Audit rezim subsidi?
Pola hubungan kebijakan fiskal dan energi di Indonesia pada
dasarnya tengah berada pada varian ketiga. Hal ini, misalnya, tampak dari
adanya tradisi kuat dalam penentuan subsidi harga BBM oleh pemerintah. Namun,
pada saat yang sama, terlihat pula mekanisme pasar sedikit banyak diberikan
ruang untuk bekerja. Di bagian hilir, misalnya, kita menemukan beberapa
perusahaan minyak swasta-asing yang memasok BBM langsung ke konsumen akhir
dengan tingkat harga berbeda daripada penetapan harga pemerintah. Di bagian
hulu, kita juga bisa melihat hadirnya pelaku swasta di luar Pertamina.

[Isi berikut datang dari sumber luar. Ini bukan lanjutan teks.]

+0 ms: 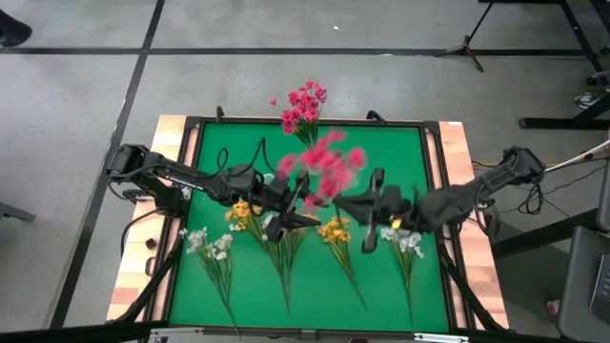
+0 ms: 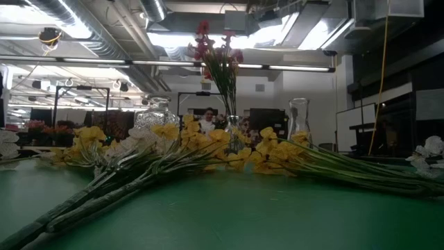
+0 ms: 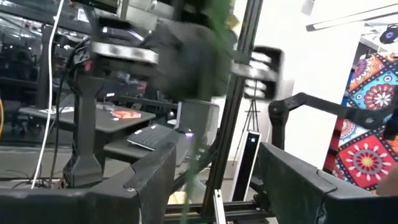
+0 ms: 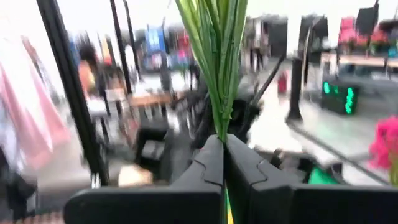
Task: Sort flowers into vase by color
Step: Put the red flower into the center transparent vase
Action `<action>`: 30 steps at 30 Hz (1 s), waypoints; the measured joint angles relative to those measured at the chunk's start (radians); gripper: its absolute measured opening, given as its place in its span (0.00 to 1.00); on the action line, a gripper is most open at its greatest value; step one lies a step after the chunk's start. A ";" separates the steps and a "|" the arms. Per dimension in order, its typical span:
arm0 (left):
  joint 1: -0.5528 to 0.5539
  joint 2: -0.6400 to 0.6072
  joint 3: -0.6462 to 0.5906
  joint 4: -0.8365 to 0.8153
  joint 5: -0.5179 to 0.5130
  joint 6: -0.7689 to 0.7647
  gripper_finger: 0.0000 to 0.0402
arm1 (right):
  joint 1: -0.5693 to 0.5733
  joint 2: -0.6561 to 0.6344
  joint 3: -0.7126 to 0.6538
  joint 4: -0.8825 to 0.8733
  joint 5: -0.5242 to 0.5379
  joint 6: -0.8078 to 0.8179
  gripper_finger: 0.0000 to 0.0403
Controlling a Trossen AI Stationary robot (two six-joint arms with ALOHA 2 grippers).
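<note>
Right gripper (image 4: 224, 155) is where we start: its fingers are pinched tight on the green stems of a pink bunch (image 1: 324, 164), which it holds raised over the middle of the green mat (image 1: 400, 152). We see the left gripper (image 1: 286, 214) spread wide just beside it. Yellow flowers (image 1: 335, 231) and white flowers (image 1: 210, 243) lie on the mat; another pink bunch (image 1: 305, 105) stands at the far edge.

Green-topped table (image 1: 419, 162), wood edges: 2 yellow sprigs (image 1: 335, 232), 2 white sprigs (image 1: 212, 245) lying flat.

Yellow flowers (image 1: 335, 230) across mat's (image 1: 381, 152) front
</note>
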 joint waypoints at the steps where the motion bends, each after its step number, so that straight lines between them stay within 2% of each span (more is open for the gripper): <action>1: 0.000 0.000 0.000 0.001 0.000 0.000 0.56 | -0.018 -0.017 -0.042 0.081 -0.043 -0.014 0.00; 4: 0.001 0.000 0.000 -0.005 -0.011 0.001 0.56 | -0.078 -0.039 -0.122 0.185 -0.181 -0.006 0.00; 11: 0.034 0.000 0.000 -0.050 -0.049 -0.005 0.56 | -0.189 -0.025 -0.141 0.130 -0.341 0.098 0.00; 18: 0.058 0.000 0.000 -0.079 -0.063 -0.009 0.56 | -0.252 -0.016 -0.140 0.100 -0.414 0.145 0.00; 26: 0.068 0.000 0.000 -0.131 -0.066 -0.035 0.56 | -0.269 -0.011 -0.140 0.078 -0.428 0.148 0.00; 30: 0.068 0.000 0.000 -0.151 -0.104 -0.045 0.52 | -0.268 -0.011 -0.140 0.070 -0.428 0.155 0.00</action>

Namun, karena tekanan fiskal varian kedua, varian ketiga ini
secara perlahan tengah tergerus dan bergerak menuju varian pertama. Merujuk
nota RAPBN yang disampaikan pemerintah Agustus 2014 kepada DPR, tekanan
fiskal tampak dari besaran subsidi energi yang kini Rp 363,5 triliun. Ini
berarti sekitar 18 persen dari RAPBN atau 3,27 persen dari produk domestik
bruto (PDB). Sementara pembangunan infrastruktur sangat tertinggal. Alokasi
pembangunan infrastruktur tak pernah melebihi 2 persen PDB. Karena itu,
rekomendasi dalam bentuk konsolidasi kebijakan fiskal jadi suatu keharusan
jika memang ingin membenahi infrastruktur.
Namun, rekomendasi kebijakan konsolidasi fiskal tak mudah. Watak
kebijakan fiskal yang memang sangat politis dan kebijakan energi tipe ketiga
yang dianut Indonesia (yang masih mengakomodasikan perilaku pencarian rente)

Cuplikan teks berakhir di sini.